De conformidad con lo dispuesto en el artículo 102, apartado 3, de la Ley Jurisdiccional anterior, procede imponer las costas causadas en este recurso de casación a la parte recurrente.

Por lo expuesto, en nombre de Su Majestad el Rey y por la potestad de juzgar que nos ha conferido el Pueblo español en la Constitución

FALLAMOS

Que debemos desestimar y desestimamos el recurso de casación para la unificación de doctrina interpuesto por representación de "KEPRO COSTA BRAVA, S.A.", contra la sentencia dictada, con fecha 16 de Octubre de 1999, por la Sala de lo Contencioso-Administrativo -Sección Segunda- de la Audiencia Nacional, en el recurso de este orden jurisdiccional núm. 637/1996 , con imposición de las costas causadas a dicha parte recurrente.
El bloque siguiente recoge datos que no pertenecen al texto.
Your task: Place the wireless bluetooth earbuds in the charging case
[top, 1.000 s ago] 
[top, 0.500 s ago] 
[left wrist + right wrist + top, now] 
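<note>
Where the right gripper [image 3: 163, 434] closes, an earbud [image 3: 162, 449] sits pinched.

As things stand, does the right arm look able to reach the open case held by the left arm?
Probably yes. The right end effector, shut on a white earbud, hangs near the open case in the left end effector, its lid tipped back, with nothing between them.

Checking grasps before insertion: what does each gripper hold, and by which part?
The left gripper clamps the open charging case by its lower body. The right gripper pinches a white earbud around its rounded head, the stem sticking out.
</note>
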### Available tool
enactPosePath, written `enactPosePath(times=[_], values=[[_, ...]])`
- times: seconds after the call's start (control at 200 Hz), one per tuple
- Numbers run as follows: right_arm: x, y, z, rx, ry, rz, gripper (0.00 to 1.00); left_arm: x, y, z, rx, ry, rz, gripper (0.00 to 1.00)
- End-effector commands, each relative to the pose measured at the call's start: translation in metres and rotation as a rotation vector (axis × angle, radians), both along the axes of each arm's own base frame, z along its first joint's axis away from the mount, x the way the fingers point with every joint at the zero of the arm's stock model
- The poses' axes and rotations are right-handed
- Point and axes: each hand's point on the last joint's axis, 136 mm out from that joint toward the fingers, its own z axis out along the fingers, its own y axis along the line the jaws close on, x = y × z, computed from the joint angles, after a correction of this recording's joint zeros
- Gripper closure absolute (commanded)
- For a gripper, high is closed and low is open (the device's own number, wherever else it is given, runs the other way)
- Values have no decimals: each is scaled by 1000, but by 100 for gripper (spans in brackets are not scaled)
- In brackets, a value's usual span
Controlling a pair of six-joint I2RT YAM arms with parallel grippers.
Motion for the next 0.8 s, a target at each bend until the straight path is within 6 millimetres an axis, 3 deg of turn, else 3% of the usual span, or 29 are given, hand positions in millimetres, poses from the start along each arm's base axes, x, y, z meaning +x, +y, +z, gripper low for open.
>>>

Así por esta nuestra sentencia, que deberá insertarse en la Colección Legislativa, definitivamente juzgando, , lo pronunciamos, mandamos y firmamos Rafael Fernández Montalvo Manuel Vicente Garzón Herrero Juan Gonzalo Martínez Micó Emilio Frias Ponce Jaime Rouanet Moscardó PUBLICACION.- Leída y publicada ha sido, la anterior sentencia por el Excmo. Sr. Magistrado Ponente de la misma, Don Rafael Fernández Montalvo, hallándose celebrando audiencia pública, ante mí, el Secretario Certifico.